A jewelry merchant sells his products at the Ramadan Fair in al-Sharjah ,UAE, September 28, 2007.

These are not fun times for the foreign businessman trying to work deals in the Arab world. Muslims all over the world have now been fasting for more than two weeks as the holy month of Ramadan is flying by. Many feel that their main priority in the coming period is to focus on the spiritual rituals; reading and reciting the Koran, late nights spent in prayer at home or at the local mosque, daytime hours spent in fasting — a period bookended by sumptuous pre-dawn and sundown meals. The combination of piety and celebration turns the Arab World into a juggling act as people keep up religious rituals along with the TV marathon of soap operas and entertaining family and friends. Ramadan just isn't the right time for business.

It is even more frustrating if that business involves the public sector and government employees. The working day is extremely short — just four hours in some agencies — and if you are dealing with a male employee then he is most likely to be in a snappish, intolerant mood brought on by lack of tea, cigarettes and sleep. If she is a woman then most probably she will be totally distracted by how she will manage to brave the traffic to pick up her children from school and have the warm iftar meal ready by 6 p.m., when the daily fast ends. She will usually skip work early. Banks also work shorter hours and are not open again for business after Iftar. In some countries like Saudi Arabia, offices close down completely during prayer — around half-an-hour five times a day — so good timing becomes of critical importance. In bustling Cairo, if the work that needs to be done entails going downtown or across town, then chances are only one errand will be accomplished a day. Traffic in this busy capital of around 17 million people comes to a complete halt. Main roads and bridges are blocked and side streets are jammed with school buses and desperate taxi drivers hoping to get home in time.

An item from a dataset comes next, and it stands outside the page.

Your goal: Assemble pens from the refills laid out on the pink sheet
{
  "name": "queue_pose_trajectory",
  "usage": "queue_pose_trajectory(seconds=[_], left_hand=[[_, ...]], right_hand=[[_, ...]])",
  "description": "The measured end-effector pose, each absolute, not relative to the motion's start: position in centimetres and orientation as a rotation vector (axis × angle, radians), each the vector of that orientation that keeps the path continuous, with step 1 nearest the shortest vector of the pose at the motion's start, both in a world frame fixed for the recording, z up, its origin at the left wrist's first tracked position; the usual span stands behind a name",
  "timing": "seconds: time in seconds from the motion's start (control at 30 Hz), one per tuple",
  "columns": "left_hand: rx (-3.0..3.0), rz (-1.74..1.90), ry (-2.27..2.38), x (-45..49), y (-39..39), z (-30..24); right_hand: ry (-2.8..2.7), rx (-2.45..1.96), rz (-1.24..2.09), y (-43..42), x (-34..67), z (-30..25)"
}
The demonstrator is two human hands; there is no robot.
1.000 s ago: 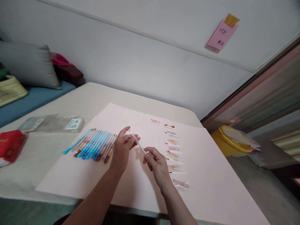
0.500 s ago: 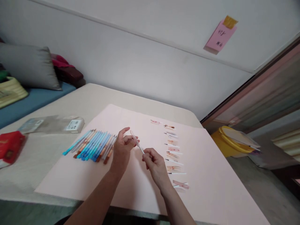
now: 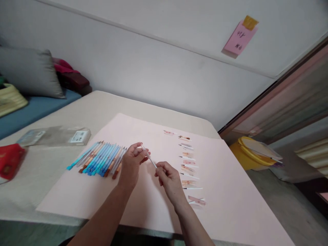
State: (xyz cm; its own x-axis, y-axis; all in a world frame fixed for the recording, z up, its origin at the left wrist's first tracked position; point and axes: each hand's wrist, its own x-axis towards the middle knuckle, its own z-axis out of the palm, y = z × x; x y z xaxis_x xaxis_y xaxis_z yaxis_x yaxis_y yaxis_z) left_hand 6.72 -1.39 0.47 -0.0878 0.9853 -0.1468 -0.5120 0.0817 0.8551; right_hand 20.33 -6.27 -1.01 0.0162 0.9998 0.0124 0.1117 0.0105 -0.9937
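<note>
My left hand point(image 3: 131, 163) is closed around a pale, pinkish pen barrel point(image 3: 145, 150), with the index fingertip at its upper end. Out of the barrel's lower end runs a thin white pen refill point(image 3: 153, 163). The fingers and thumb of my right hand point(image 3: 167, 176) pinch that refill near its lower end, so barrel and refill form one slanted line between the hands. How deep the refill sits inside is hidden. Left of my hands lies a row of blue, brown and grey pens point(image 3: 101, 159). To their right is a column of pen barrels and white refills point(image 3: 189, 162).
Pale pink sheeting point(image 3: 225, 205) covers much of the table. At the left lie a clear plastic bag point(image 3: 58, 136) with a label and a red packet point(image 3: 10, 160). A yellow bucket point(image 3: 241, 155) stands beyond the table's right edge; a white wall point(image 3: 153, 68) rises behind.
My left index finger, raised before, has come down onto the barrel's upper end. The right hand keeps its pinch on the refill with little movement. The view has shifted slightly.
</note>
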Motion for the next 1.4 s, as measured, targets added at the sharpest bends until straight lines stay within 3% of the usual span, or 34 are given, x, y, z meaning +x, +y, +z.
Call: queue_pose_trajectory(seconds=[0.87,1.4], left_hand=[[0.671,1.142,0.892,7.6,-2.3,-0.9],[0.561,1.07,0.968,8.2,-2.4,-2.3]], right_hand=[[-0.719,-1.022,1.733,-6.0,21.3,-0.2],[-0.525,-1.006,1.818,-6.0,21.9,-0.4]])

During Ramadan, you can forget business lunches. Typically French, Italian, Chinese and Japanese restaurants close down for renovation and maintenance during Ramadan. The same is true for pubs, night clubs and cinemas. Do not expect to be served beer, even at hotel restaurants that remain open during the period. (Some five-star hotels in a couple of countries have a single bar open offering alcoholic drinks to foreigners only.) Most of the restaurant business is taken over by cafes that offer the post-Iftar shisha (hookah pipes) and sweet drinks like hibiscus and tamarind juices.

Still, in cosmopolitan Cairo and Beirut, most hotels and some trendy restaurants take advantage of tradition and capitalize on the late Ramadan hours, putting up large tents where friends meet for the late Sohour meal, mint tea, games of cards, backgammon, music and of course the Shisha. Business people have taken advantage of these traditional gatherings to make contact with clients and government officials.

If the visitor's business is with the private sector, then, it is almost business as usual. That is, apart from the observance of different meal times and the longer evening prayer, which starts at 7:30 p.m. and lasts anywhere from one to two hours depending on which country you are in. Still, the overall pace is still slow. The bottom line: unless it is urgent business, schedule your trip before or after Ramadan.